The Study Focus Needs to Continue Over Time Strong study initiation is key to any study’s success. However, it does not mean the hard work on the project is over, and that updates and changes can be pushed to the side. Rather, Dr. Kawas says, the work has just begun at this point.
All stakeholders must work together throughout every stage of the study, including overseeing the project’s operations. They also need to consider how the study impacts the patients and the data quality.
There are many tools available to support this process, including numerous technologies, allowing stakeholders to build a more seamless, collaborative platform and process. Dr. Kawas claims that the best protocols and studies focus on “addressing clear and concise hypotheses, are operationally feasible and keep patients at the center of the decision-making.”

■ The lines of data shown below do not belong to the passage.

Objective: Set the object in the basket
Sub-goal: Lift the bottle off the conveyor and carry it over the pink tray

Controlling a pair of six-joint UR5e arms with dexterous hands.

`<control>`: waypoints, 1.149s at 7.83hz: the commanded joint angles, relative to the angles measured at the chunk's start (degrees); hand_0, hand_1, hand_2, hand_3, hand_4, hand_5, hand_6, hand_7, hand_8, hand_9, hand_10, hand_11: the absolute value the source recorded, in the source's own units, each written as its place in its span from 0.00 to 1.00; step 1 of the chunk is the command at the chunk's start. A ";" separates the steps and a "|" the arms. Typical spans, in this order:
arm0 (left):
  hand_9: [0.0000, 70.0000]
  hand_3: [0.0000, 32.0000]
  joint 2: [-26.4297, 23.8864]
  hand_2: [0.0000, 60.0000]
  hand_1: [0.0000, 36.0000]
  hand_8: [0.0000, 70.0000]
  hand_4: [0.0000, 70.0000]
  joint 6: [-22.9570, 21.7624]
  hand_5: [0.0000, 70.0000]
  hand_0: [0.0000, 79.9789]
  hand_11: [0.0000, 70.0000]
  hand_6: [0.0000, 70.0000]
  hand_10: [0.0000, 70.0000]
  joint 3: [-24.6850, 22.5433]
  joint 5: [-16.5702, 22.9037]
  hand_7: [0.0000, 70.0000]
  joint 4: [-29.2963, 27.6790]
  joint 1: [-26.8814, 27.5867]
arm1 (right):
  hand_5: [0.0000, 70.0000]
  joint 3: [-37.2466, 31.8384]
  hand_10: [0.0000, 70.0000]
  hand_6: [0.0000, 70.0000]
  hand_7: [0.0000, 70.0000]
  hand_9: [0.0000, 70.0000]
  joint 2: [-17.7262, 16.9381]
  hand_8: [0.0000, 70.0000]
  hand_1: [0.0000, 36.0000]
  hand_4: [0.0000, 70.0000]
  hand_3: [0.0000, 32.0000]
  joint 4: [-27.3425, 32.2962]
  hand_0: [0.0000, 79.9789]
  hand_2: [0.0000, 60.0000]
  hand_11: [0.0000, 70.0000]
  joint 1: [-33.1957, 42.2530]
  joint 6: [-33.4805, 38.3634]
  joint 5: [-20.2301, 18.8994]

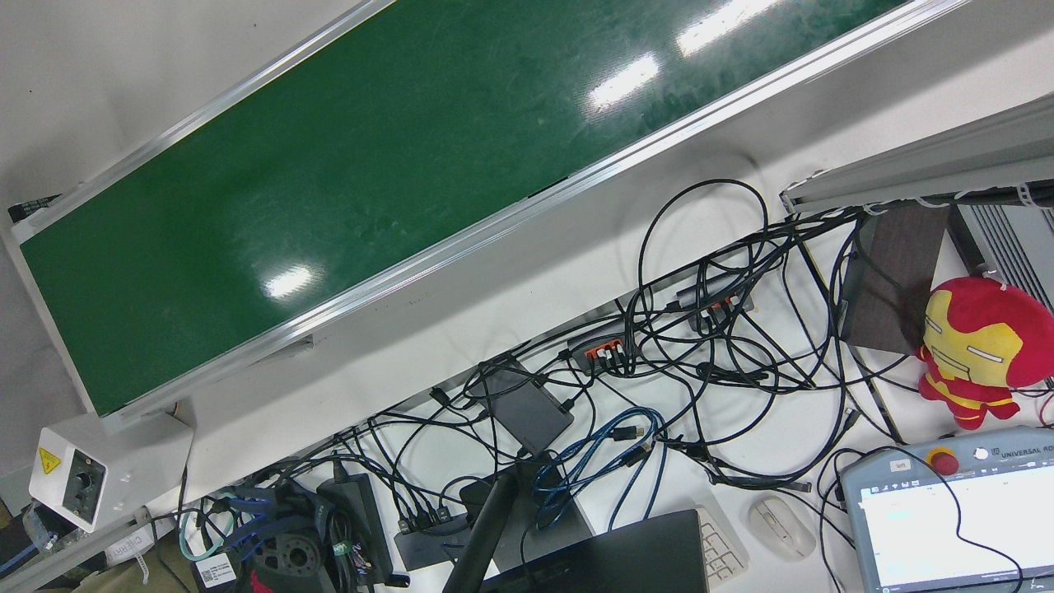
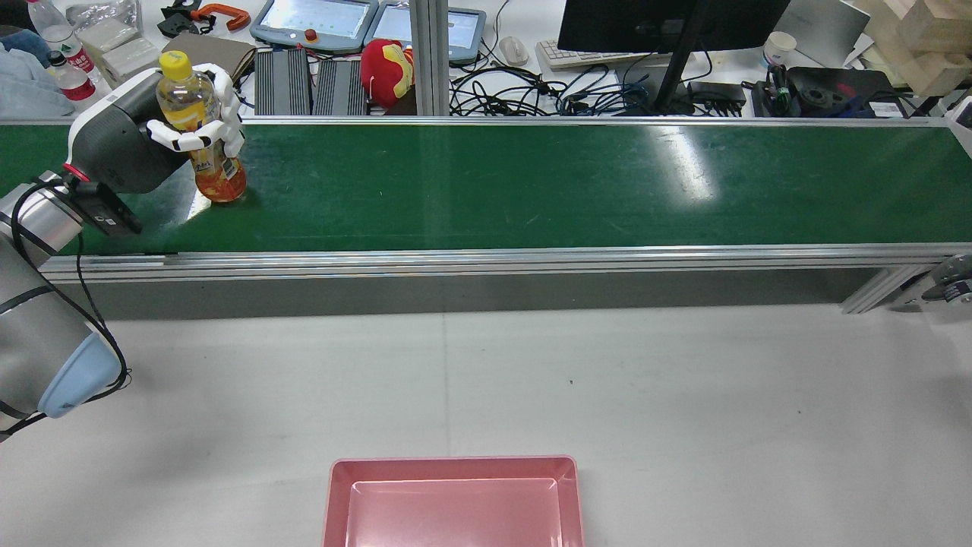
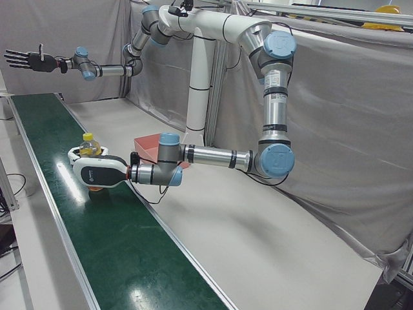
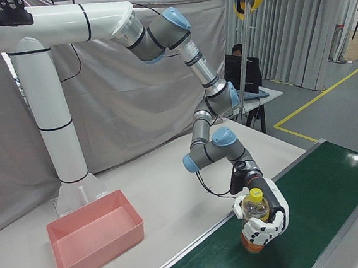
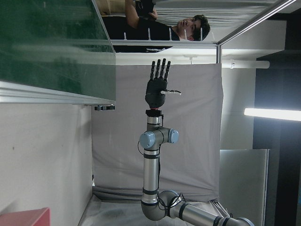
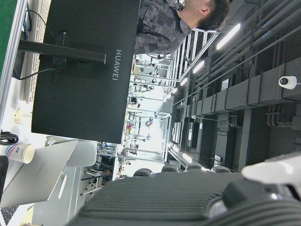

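A clear bottle of orange drink with a yellow cap (image 2: 184,97) stands upright at the left end of the green conveyor belt (image 2: 531,182). My left hand (image 2: 144,133), white and grey, is shut around the bottle's middle. The grip also shows in the left-front view (image 3: 97,171) and the right-front view (image 4: 268,225). I cannot tell whether the bottle's base touches the belt. The pink basket (image 2: 456,469) sits on the white table at the near edge, far from the bottle. My right hand (image 3: 29,60), black, is open and empty, raised high over the belt's other end.
Behind the belt is a cluttered desk with cables (image 1: 700,346), a red and yellow plush toy (image 2: 386,64), teach pendants (image 2: 315,21) and a monitor (image 2: 668,23). A white pedestal (image 4: 54,127) stands behind the basket (image 4: 93,234). Grey curtains surround the station.
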 commanded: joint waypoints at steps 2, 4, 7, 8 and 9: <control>1.00 0.00 0.14 1.00 1.00 1.00 1.00 0.78 1.00 1.00 1.00 1.00 0.81 -16.59 0.41 1.00 11.06 10.94 | 0.00 0.09 0.00 0.00 0.00 0.00 0.00 0.00 0.00 0.00 0.00 0.00 0.00 0.00 0.00 0.00 0.07 0.00; 1.00 0.00 0.41 1.00 1.00 1.00 1.00 5.41 1.00 1.00 1.00 1.00 0.80 -24.94 0.50 1.00 16.86 17.35 | 0.00 0.00 0.00 0.00 0.00 0.00 0.00 0.00 0.00 0.00 0.00 0.00 0.00 0.00 0.00 0.00 -0.02 0.00; 1.00 0.00 0.15 1.00 1.00 1.00 0.92 13.93 1.00 1.00 1.00 1.00 0.72 -26.12 -0.03 1.00 19.87 31.94 | 0.00 0.00 0.00 0.00 0.00 0.00 0.00 0.00 0.00 0.00 0.00 0.00 0.00 0.00 0.00 0.00 -0.02 0.00; 1.00 0.00 0.06 1.00 1.00 1.00 0.92 16.23 1.00 1.00 1.00 1.00 0.69 -25.95 -0.12 1.00 20.75 35.20 | 0.00 -0.09 0.00 0.00 0.00 0.00 0.00 0.00 0.00 0.00 0.00 0.00 0.00 0.00 0.00 0.00 -0.02 0.00; 1.00 0.00 0.14 1.00 1.00 1.00 0.95 17.03 1.00 1.00 0.98 1.00 0.67 -25.86 -0.12 1.00 20.93 36.10 | 0.00 -0.09 0.00 0.00 0.00 0.00 0.00 0.00 0.00 0.00 0.00 0.00 0.00 0.00 0.00 0.00 -0.02 0.09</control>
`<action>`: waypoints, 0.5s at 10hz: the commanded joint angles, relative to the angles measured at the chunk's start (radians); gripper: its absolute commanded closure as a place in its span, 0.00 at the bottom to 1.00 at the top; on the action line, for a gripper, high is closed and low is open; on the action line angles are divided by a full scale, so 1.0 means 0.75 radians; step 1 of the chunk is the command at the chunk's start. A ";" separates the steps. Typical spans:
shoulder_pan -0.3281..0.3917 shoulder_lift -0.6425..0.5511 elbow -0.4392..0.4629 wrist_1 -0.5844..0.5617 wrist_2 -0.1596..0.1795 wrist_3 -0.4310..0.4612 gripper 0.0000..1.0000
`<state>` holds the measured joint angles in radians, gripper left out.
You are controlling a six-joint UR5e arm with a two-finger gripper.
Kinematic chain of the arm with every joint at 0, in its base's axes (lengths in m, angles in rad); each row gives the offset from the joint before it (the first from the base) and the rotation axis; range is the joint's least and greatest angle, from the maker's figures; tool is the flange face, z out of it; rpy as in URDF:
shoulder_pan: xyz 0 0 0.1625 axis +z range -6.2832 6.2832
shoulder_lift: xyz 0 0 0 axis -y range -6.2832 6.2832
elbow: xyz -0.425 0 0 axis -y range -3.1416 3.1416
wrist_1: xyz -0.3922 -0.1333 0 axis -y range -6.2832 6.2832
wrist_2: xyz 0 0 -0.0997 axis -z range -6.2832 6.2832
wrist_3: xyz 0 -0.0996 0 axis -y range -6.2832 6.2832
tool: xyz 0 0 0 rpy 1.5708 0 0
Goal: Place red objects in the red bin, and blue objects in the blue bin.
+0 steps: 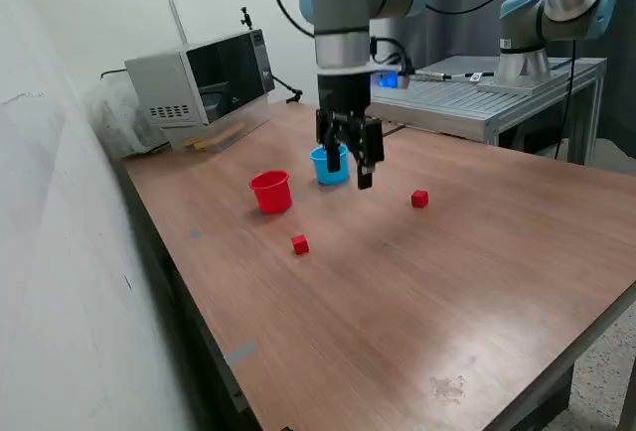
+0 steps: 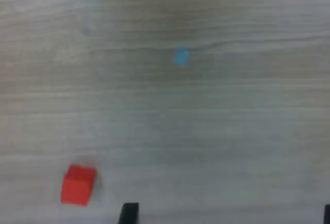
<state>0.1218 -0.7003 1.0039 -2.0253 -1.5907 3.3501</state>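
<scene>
The red cup [image 1: 270, 192] and the light-blue cup [image 1: 328, 168] stand upright side by side on the wooden table [image 1: 417, 292]. One red cube [image 1: 300, 244] lies in front of the red cup. A second red cube [image 1: 419, 199] lies toward the exterior view's right. My gripper [image 1: 349, 168] hangs above the table just in front of the blue cup, open and empty. In the wrist view one red cube [image 2: 78, 184] lies near a dark fingertip [image 2: 129, 212], with the gripper [image 2: 228, 216] open. No dark-blue cubes are in view.
A microwave [image 1: 204, 83] stands at the table's back corner by the wall. A second arm's base [image 1: 547, 24] sits on a metal bench [image 1: 477, 98] behind. A small blue speck [image 2: 181, 56] marks the tabletop.
</scene>
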 commanded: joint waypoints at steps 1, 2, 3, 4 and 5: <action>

The end goal is clear – to create effective drugs that help patients live better, healthier, longer lives. To achieve that, groups need to see how important it is to work within a “united and collaborative framework,” says Dr. Kawas.
About Leen Kawas Dr. Kawas is the co-founder of M3 Biotechnology, now known as Athira Pharma, where she previously served as CEO and President, and a member of the Board of Directors. She invented ATH-1017, a therapeutic candidate for treating various neurodegenerative diseases, and has developed other drug candidates within the company’s pipeline.
Dr. Kawas was the first woman to take a technology and biotech company public in Washington State. As of February 2021, she was also one of only 22 female founders and CEOs to lead their company to an initial public offering. In addition, she has received numerous honors and awards throughout her career.